2021 M05 5
Au premier abord, la vidéo ne paye pas de mine. Avec une paire de baguettes et un simple pad posé sur ce qui semble être la table de sa cuisine, Taylor nous explique comment faire des "doublés". Elle commence alors très lentement, avant d’accélérer, sans cesse, jusqu’à ce que les coups ne forment plus qu’un flux continu, et hypnotisant. Publiée sur TikTok, la performance à atteint les 20 millions de vues. C’est avec ce genre de démonstration technique que la musicienne s’est faite connaître sur Internet. Et ce n’est pas la première fois qu’elle attire l’attention.

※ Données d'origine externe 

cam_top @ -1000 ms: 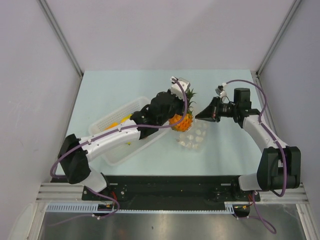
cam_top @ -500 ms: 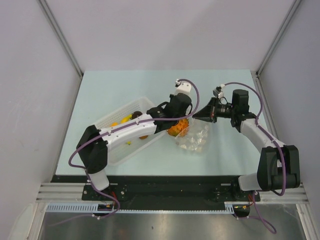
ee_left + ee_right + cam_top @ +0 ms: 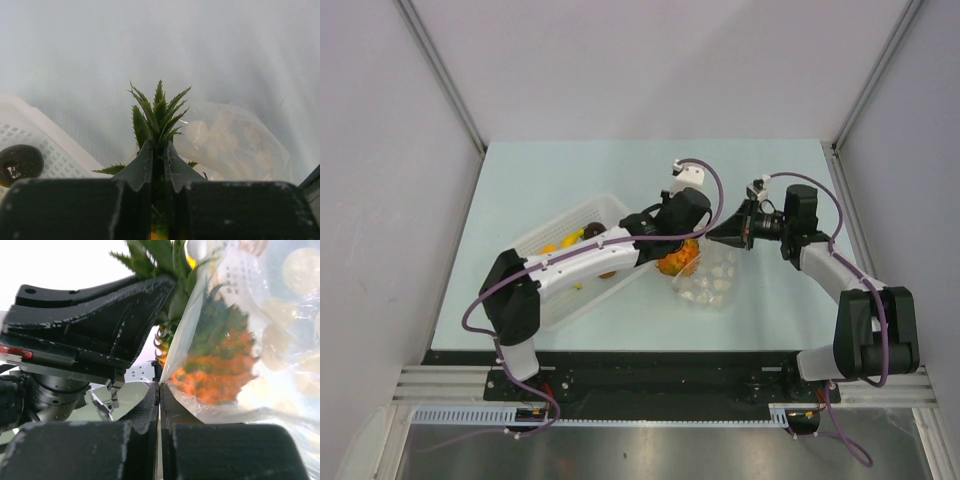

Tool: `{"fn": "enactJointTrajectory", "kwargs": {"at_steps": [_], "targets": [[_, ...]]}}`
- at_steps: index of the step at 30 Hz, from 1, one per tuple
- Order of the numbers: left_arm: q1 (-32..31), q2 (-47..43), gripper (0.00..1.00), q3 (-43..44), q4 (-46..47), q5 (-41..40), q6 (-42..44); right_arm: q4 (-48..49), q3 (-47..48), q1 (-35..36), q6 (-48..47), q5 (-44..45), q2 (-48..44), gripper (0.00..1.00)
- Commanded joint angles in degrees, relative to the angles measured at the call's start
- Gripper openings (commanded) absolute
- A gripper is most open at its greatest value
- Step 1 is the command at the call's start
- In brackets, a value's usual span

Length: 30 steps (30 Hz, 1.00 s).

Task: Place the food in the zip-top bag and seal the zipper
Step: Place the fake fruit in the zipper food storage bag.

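My left gripper (image 3: 685, 238) is shut on the green crown (image 3: 157, 112) of the orange pineapple (image 3: 678, 258) and holds it inside the mouth of the clear dotted zip-top bag (image 3: 710, 278). In the right wrist view the pineapple (image 3: 215, 360) shows through the bag's plastic (image 3: 280, 315). My right gripper (image 3: 715, 234) is shut on the bag's upper edge and holds it up; its fingertips (image 3: 160, 388) pinch the film. A dark brown round fruit (image 3: 19, 164) lies in the white basket (image 3: 55, 157). Yellow and orange pieces (image 3: 563, 241) lie in the basket too. The zipper strip is not clear.
The white perforated basket (image 3: 545, 300) stands left of the bag, under my left arm. Grey walls close in the table on three sides. The table's far part (image 3: 620, 165) lies behind the arms.
My left gripper has carried the pineapple down and to the right into the bag's mouth. My right gripper has moved slightly left and keeps holding the bag's edge.
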Motion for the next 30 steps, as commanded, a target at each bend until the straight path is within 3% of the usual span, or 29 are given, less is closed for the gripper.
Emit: {"fn": "enactJointTrajectory", "kwargs": {"at_steps": [1, 6, 10, 13, 14, 15, 17, 18, 21, 25, 30], "targets": [[-0.99, 5.36, 0.00, 5.74, 0.45, -4.52, 1.60, 4.62, -0.39, 1.09, 3.39, -2.52, 0.41, 0.00], [-0.99, 9.77, 0.00, 9.87, 3.53, -6.91, 2.13, -6.86, -0.47, -3.20, -4.07, -2.17, 1.03, 0.00], [-1.95, 11.27, 0.00, 10.40, 5.38, -6.73, 3.01, -20.41, 0.05, -8.92, -19.67, -1.11, 2.17, 0.00], [-3.36, 11.10, 0.02, 9.18, 5.29, -4.28, 3.10, -25.62, -0.56, -12.34, -25.51, -1.81, 3.04, 0.00], [-3.63, 10.84, 0.05, 8.56, 5.29, -3.31, 3.19, -26.50, -0.65, -12.97, -26.84, -1.90, 3.14, 0.00], [-4.06, 10.14, 0.21, 7.25, 5.55, -1.91, 3.10, -28.33, -0.65, -13.58, -28.07, -1.99, 3.31, 0.00], [-4.16, 9.17, 0.31, 6.10, 5.47, 4.06, 2.58, -29.66, -0.82, -14.64, -31.05, -2.51, 3.92, 0.00], [-4.16, 7.69, 0.45, 4.70, 5.73, 6.78, 2.75, -30.63, -0.74, -14.73, -31.77, -2.78, 3.84, 0.00], [-3.81, 4.96, 0.63, 2.24, 6.34, 12.42, 4.33, -33.87, 0.14, -15.26, -35.98, -2.52, 3.66, 0.00], [-0.39, -1.80, 0.63, -0.58, 5.91, 17.08, 4.42, -41.78, 2.68, -17.36, -44.15, -2.52, 4.54, 0.00], [5.41, -3.23, 0.60, -4.26, 2.48, 28.21, 5.91, -50.49, 6.64, -21.49, -51.99, -1.73, 8.14, 0.00]]}}
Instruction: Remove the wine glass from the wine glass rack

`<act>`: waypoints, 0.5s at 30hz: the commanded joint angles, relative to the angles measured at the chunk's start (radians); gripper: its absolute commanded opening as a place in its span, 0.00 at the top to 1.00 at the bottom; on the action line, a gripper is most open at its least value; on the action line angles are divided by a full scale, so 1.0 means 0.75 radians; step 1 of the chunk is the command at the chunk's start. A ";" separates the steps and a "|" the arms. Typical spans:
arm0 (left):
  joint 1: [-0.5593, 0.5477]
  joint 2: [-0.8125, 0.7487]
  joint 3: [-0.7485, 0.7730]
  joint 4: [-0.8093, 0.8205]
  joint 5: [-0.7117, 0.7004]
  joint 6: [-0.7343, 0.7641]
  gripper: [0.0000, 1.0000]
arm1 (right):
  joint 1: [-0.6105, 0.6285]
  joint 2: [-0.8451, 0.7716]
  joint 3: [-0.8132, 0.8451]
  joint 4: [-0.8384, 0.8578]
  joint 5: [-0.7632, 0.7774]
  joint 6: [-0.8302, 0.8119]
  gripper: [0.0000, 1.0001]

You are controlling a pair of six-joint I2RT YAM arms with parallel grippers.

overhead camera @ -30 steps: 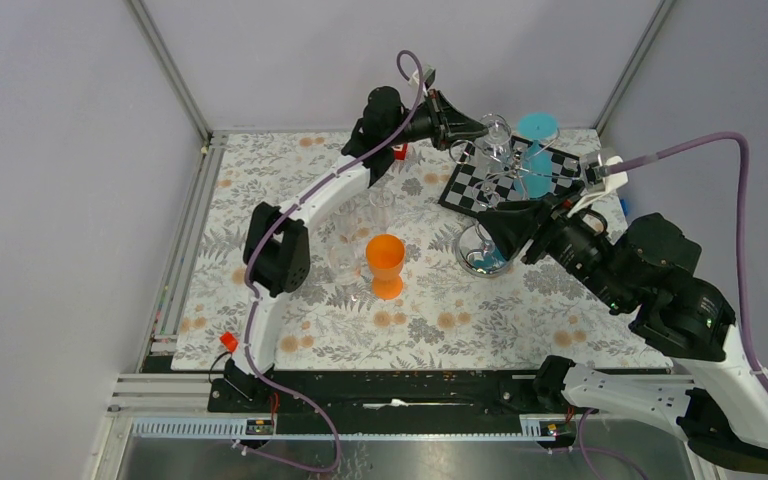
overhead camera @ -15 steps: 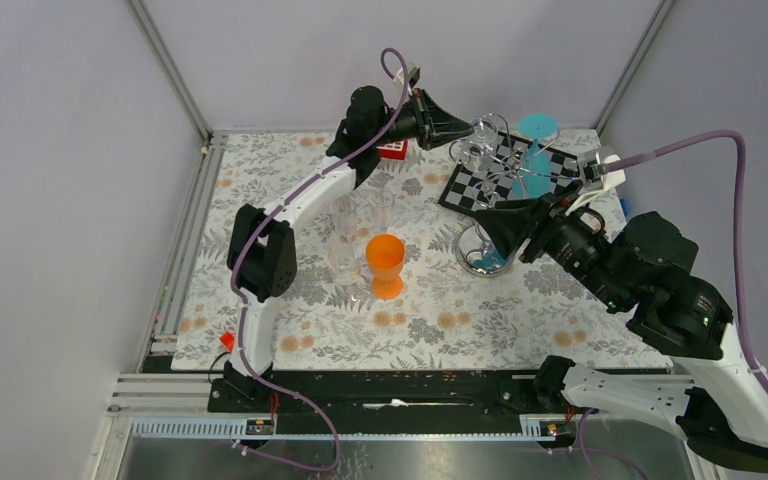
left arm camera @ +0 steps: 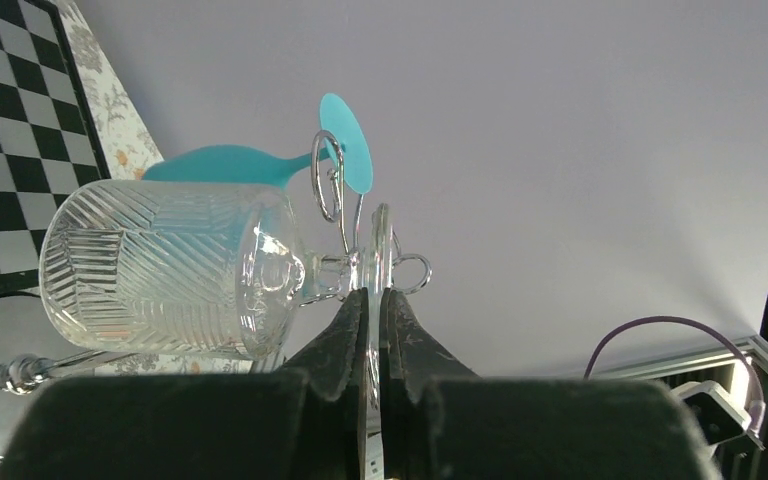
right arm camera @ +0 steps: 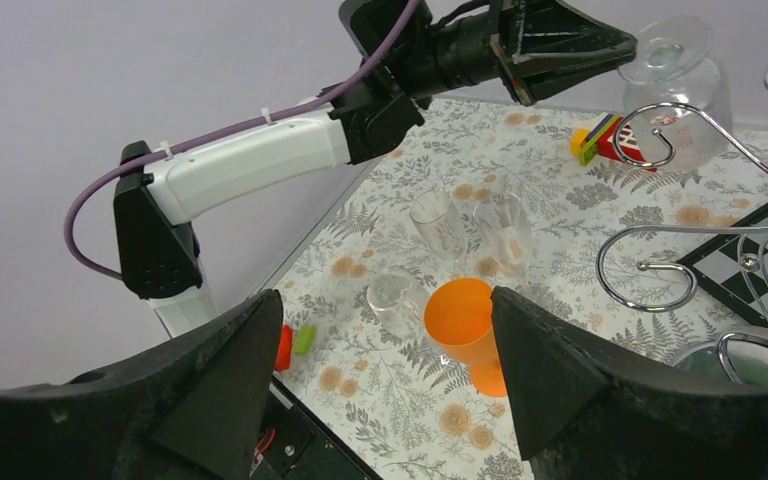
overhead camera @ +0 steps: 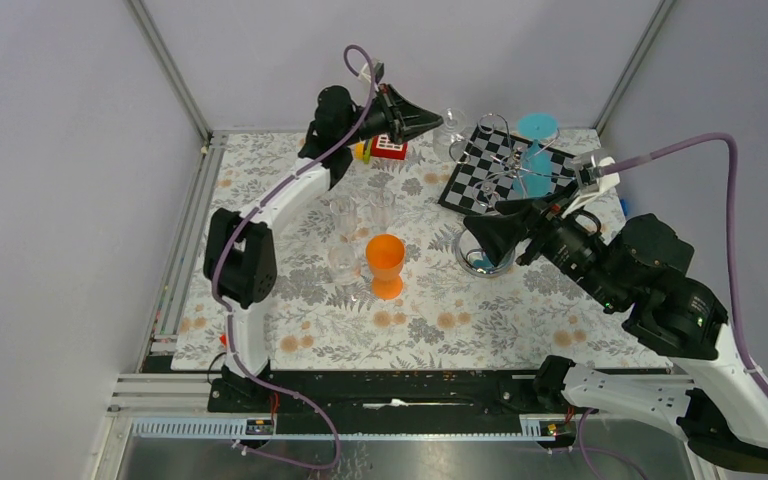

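The wine glass (overhead camera: pixel 450 125) is clear with cut ribs and hangs bowl down in the air, left of the wine glass rack (overhead camera: pixel 508 172) and free of its curled arms. My left gripper (overhead camera: pixel 436 122) is shut on the glass's round foot. In the left wrist view the bowl (left arm camera: pixel 160 270) lies to the left and the foot disc sits edge-on between the fingers of the left gripper (left arm camera: pixel 375 297). My right gripper (overhead camera: pixel 480 240) stands open beside the rack's ring base with nothing in it. Its wrist view shows the right gripper (right arm camera: pixel 385 300), the glass (right arm camera: pixel 675 90) and the rack's spirals (right arm camera: pixel 660 228).
A teal glass (overhead camera: pixel 537 130) hangs on the rack above a checkered board (overhead camera: pixel 475 182). An orange cup (overhead camera: pixel 386 262) and three clear glasses (overhead camera: pixel 345 215) stand mid-table. A red box (overhead camera: pixel 390 148) sits under the left arm. Frame posts and walls close the back.
My left gripper has moved left and up with the wine glass, carrying it off the rack's arm. My right gripper's jaws have opened wider near the rack's base.
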 commanded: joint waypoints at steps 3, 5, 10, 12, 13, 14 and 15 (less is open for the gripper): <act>0.104 -0.274 -0.148 0.275 -0.031 -0.028 1.00 | -0.002 0.001 -0.025 0.122 -0.041 0.041 0.15; 0.137 -0.349 -0.236 0.332 -0.027 -0.068 1.00 | -0.003 0.021 -0.014 0.122 -0.040 0.083 0.15; 0.192 -0.570 -0.463 0.502 -0.058 -0.215 1.00 | -0.003 0.062 -0.076 0.245 -0.079 0.247 0.14; 0.203 -0.657 -0.527 0.548 -0.077 -0.276 1.00 | -0.003 0.058 -0.135 0.352 -0.078 0.310 0.14; 0.207 -0.695 -0.551 0.572 -0.087 -0.310 1.00 | -0.003 0.048 -0.169 0.413 -0.071 0.344 0.14; 0.210 -0.729 -0.571 0.595 -0.097 -0.345 1.00 | -0.003 0.043 -0.213 0.526 -0.070 0.371 0.14; 0.211 -0.759 -0.587 0.617 -0.106 -0.377 1.00 | -0.003 0.041 -0.248 0.611 -0.076 0.395 0.13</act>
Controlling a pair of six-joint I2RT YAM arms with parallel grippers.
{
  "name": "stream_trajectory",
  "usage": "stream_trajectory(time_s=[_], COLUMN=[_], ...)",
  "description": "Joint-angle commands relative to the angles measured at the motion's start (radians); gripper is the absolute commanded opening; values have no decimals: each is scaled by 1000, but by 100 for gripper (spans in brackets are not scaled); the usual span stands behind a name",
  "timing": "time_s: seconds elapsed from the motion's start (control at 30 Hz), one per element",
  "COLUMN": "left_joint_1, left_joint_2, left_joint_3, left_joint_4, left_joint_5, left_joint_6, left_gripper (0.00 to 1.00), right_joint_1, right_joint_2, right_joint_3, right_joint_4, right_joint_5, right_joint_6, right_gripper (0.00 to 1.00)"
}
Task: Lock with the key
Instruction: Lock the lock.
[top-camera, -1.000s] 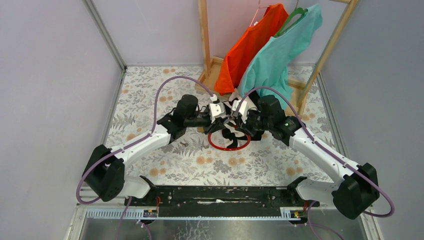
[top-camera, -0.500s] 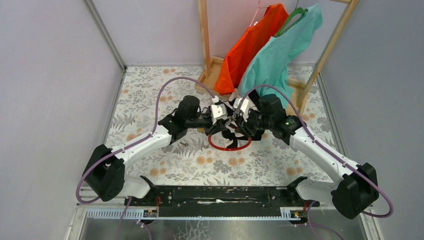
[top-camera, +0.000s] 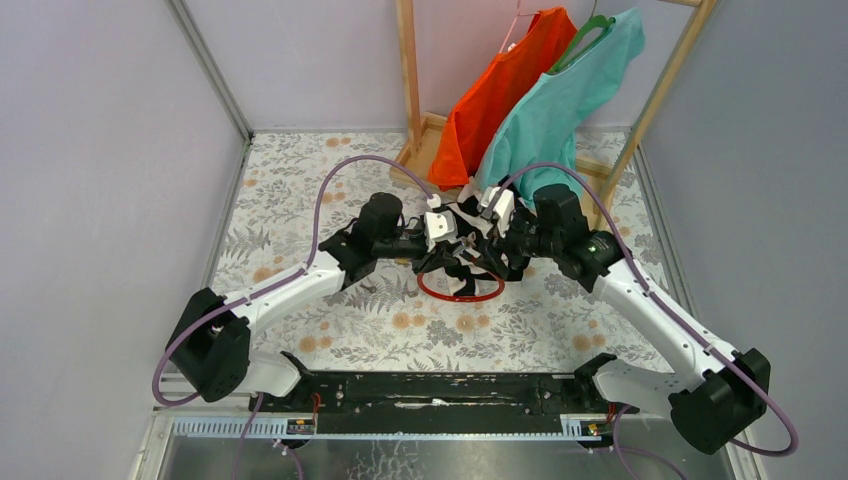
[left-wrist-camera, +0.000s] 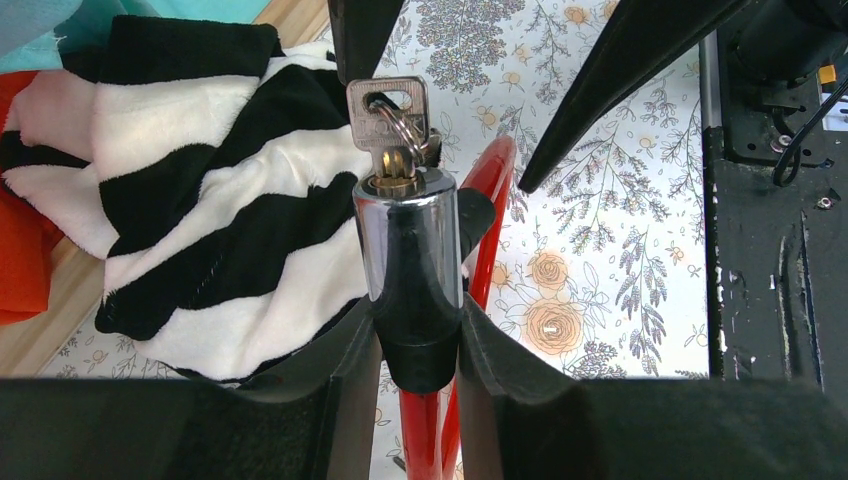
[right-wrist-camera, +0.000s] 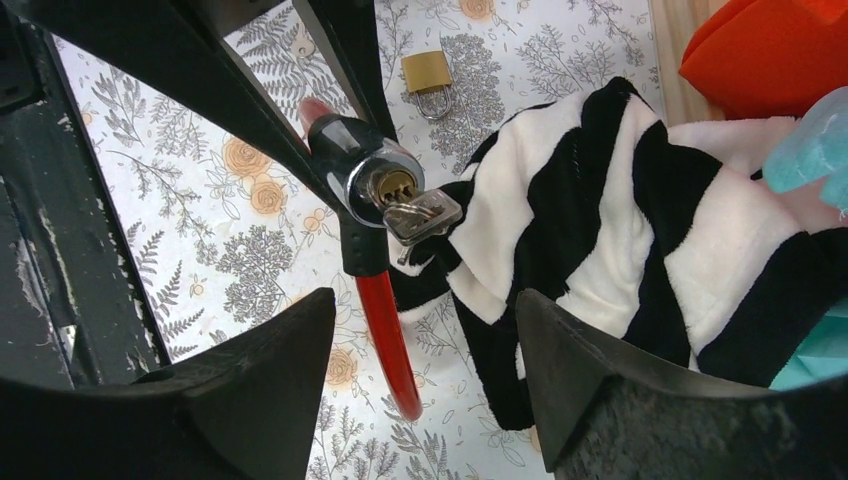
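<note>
**Two claws, one key: square up on the bow before turning**

Most of the table (top-camera: 300, 200) around the work is bare floral cover, so there is room to re-approach. A striped cloth (left-wrist-camera: 200, 190) lies heaped just behind the lock; the right claw should stay on the near side of it so plush does not catch in the pads. The red cable (right-wrist-camera: 385, 340) loops down onto the table below.

The left claw (left-wrist-camera: 420, 340) pinches the dark collar under the chrome lock (left-wrist-camera: 408, 235) and holds it off the table, keyway facing the other arm. That grip should stay firm and steady, because it must resist the twist.

The right claw (right-wrist-camera: 420, 310) is spread wide and touches nothing, its fingers either side of the key and well clear of it.

The key (left-wrist-camera: 388, 110) sits in the keyway, its flat bow sticking out with a ring (left-wrist-camera: 400, 130) through it. A good next move, I judge, is to come in along the lock's axis, set the pads flat on the bow's two faces, avoid the ring, then rotate about that axis without pulling. Whether the key is already turned partway is hard to tell from here.

A brass padlock (right-wrist-camera: 427, 72) lies apart; ignore it.
</note>
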Motion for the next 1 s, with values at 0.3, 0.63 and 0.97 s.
stream_trajectory(time_s=[0.3,0.63,0.97], left_joint_1=[-10,-12,-12], left_joint_2=[15,14,15], left_joint_3=[17,16,17], left_joint_4=[-49,-48,-48], left_joint_5=[7,7,7], left_joint_6=[-6,-8,-7], left_gripper=[0,0,0], right_joint_1=[-32,-98,-109], right_joint_2=[50,126,172], right_joint_3=[215,298,291], right_joint_4=[-24,-76,-100], right_joint_5=[-119,-192,-268], right_joint_6=[220,384,389], right_gripper=[60,51,50])
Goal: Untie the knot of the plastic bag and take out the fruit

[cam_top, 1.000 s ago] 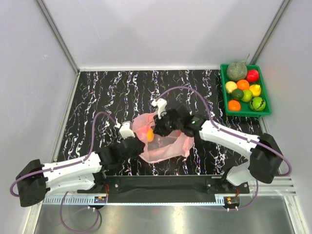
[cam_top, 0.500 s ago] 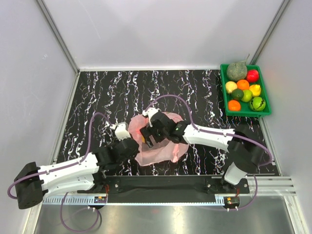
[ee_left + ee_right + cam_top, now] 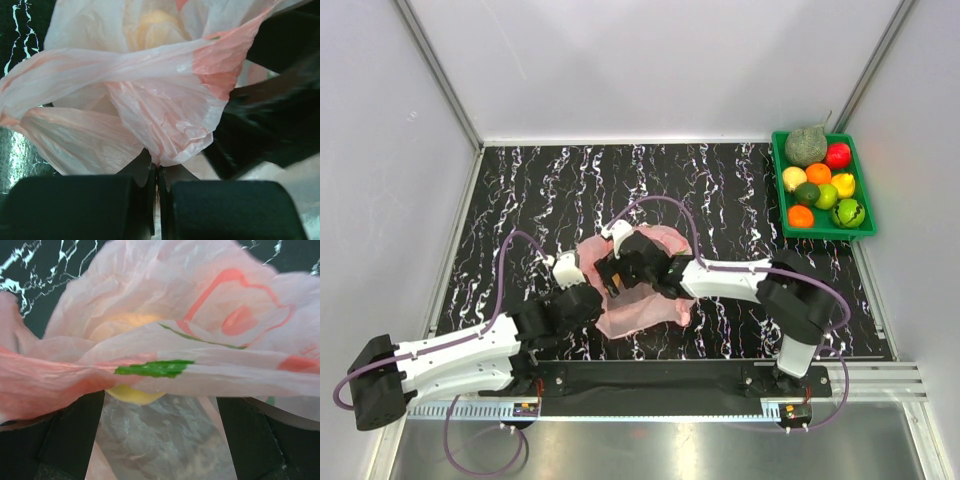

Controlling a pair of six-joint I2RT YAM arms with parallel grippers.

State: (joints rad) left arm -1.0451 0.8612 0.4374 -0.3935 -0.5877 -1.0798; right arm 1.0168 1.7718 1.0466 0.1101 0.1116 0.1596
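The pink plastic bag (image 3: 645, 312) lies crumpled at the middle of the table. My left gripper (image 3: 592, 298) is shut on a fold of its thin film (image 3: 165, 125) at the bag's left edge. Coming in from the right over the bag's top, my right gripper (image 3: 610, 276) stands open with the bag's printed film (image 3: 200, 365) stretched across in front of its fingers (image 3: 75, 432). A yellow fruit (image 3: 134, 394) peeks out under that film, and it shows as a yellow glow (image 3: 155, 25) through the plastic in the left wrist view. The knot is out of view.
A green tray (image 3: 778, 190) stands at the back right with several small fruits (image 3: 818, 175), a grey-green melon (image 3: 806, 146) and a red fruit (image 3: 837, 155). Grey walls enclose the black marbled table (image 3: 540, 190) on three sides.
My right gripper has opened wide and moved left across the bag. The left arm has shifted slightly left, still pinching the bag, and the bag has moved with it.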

Cela fait 57 ans qu’elle joue de la batterie. Admiratrice de Buddy Rich, cette Américaine a dédié sa vie à l’instrument. Elle a joué dans toutes sortes de formations, fanfares, groupes de polka, rock, jazz, orchestres symphoniques, dans des écoles, et bien d’autres encore. En parallèle, elle a très vite commencé à enseigner l’instrument, tout en travaillant dans un magasin de musique pour compléter ses revenus. La passion ne l’a jamais quittée. Pourtant, certains moments ont été plus difficiles. Alors que l’arrivée de son troisième enfant lui laisse moins de temps pour jouer, elle a également dû faire face à la déconsidération de nombreux collègues. « Les gens m’amenaient leurs batteries pour que je les répare, mais ne me demandaient jamais de jouer » raconte-t-elle au site Mel Magazine.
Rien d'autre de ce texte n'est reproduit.